Numbers chapter one tells us that the tribe of Dan was the largest in Israel. Yet its people were unable to take the land assigned them, retreating from one end of the Holy Land to the other in their search for security. As a result, their tribe was destroyed by the Assyrians when they invaded.
Psalm 118:24 contains a fact and a charge: “This is the day the Lord has made; let us rejoice and be glad in it.” If you remember the first, you will do the second.
There are times when God calls us to wait on him to act, as when the Jews marched around Jericho and the disciples prayed in Jerusalem for the Spirit to fall. But there are other times when God is waiting on us to act, as when Noah built the ark and Peter preached at Pentecost.
Solomon noted, “He who observes the wind will not sow, and he who regards the clouds will not reap” (Ecclesiastes 11:4). In other words, beware the paralysis of analysis.
If you’re in need of courage today, consider this promise: “The steadfast love of the Lord never ceases; his mercies never come to an end; they are new every morning; great is your faithfulness” (Lamentations 3:22–23). And this assurance: “Oh, taste and see that the Lord is good!” Blessed is the man who takes refuge in him!” (Psalm 34:8).

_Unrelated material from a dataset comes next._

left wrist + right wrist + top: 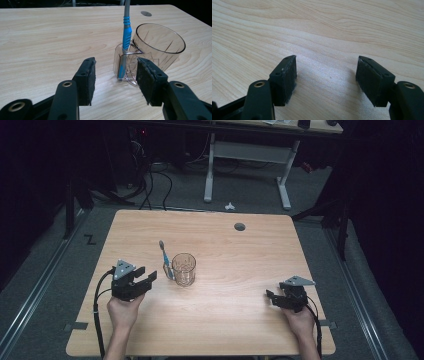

In a day of cultural and moral decay, it’s more tempting than ever to retreat into places that seem safe. But every impulse of the Christian movement is missionary: “Go therefore and make disciples” (Matthew 28:19); “You will be my witnesses in Jerusalem and in all Judea and Samaria, and to the ends of the earth” (Acts 1:8). The spiritual armor (Ephesians 6:11–18) has no covering for the back. We are protected when we advance, not when we retreat.
Pastors and other believers who boldly engage the culture with biblical truth and grace are the heroes of our day. Let’s pray for such courage, right now.